PROBLEM :: Return verbatim every line from the first line of the data below to the line that contains "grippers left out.", inclusive, and no further.

★ ★ ★ ★

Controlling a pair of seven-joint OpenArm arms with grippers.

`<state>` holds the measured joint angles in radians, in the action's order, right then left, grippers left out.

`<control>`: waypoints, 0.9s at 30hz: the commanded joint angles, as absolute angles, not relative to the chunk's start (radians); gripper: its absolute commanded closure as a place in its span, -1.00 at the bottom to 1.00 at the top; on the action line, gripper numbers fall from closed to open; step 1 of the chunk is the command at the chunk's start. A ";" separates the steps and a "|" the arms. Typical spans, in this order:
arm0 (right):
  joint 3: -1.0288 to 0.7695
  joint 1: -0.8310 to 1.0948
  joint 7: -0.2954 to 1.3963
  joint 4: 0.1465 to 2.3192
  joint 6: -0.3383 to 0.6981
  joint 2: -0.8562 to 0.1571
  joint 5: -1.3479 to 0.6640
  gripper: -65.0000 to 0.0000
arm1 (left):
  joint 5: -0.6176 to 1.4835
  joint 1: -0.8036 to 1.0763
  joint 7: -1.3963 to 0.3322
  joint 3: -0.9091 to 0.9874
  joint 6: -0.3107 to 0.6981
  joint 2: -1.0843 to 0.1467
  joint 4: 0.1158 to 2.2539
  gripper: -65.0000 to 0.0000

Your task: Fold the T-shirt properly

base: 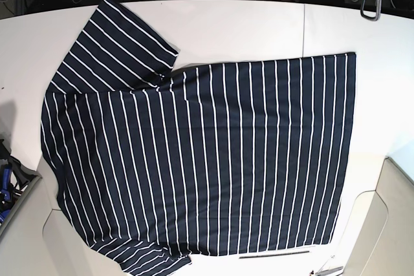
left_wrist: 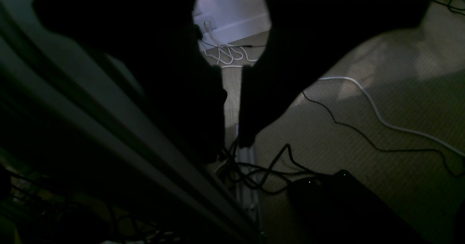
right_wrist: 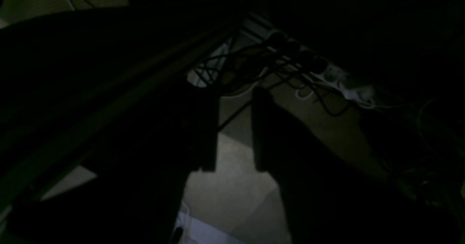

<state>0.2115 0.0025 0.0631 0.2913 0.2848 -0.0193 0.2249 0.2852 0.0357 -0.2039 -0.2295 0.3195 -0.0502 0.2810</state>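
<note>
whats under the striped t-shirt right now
The T-shirt lies spread flat on the white table, whose bare surface shows around it. Whatever sits beneath the cloth is covered and cannot be seen.

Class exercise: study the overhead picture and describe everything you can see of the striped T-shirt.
The T-shirt is dark navy cloth with thin, evenly spaced white stripes. It lies spread flat, unfolded, on the white table. One short sleeve angles toward the upper left; the other is at the lower left edge. The straight hem faces right. No pincer touches it.

navy white-striped T-shirt [base: 213, 159], white table [base: 246, 27], beige carpet [left_wrist: 363, 135]
</note>
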 commanded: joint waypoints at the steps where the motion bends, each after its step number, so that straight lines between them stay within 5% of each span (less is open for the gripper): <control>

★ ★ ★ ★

RESPONSE AREA ::
Controlling a pair of seven-joint OpenArm arms with grippers.

`<state>` holds the measured joint angles in radians, in the action's order, right then left, grippers left out.

The output contains nothing further.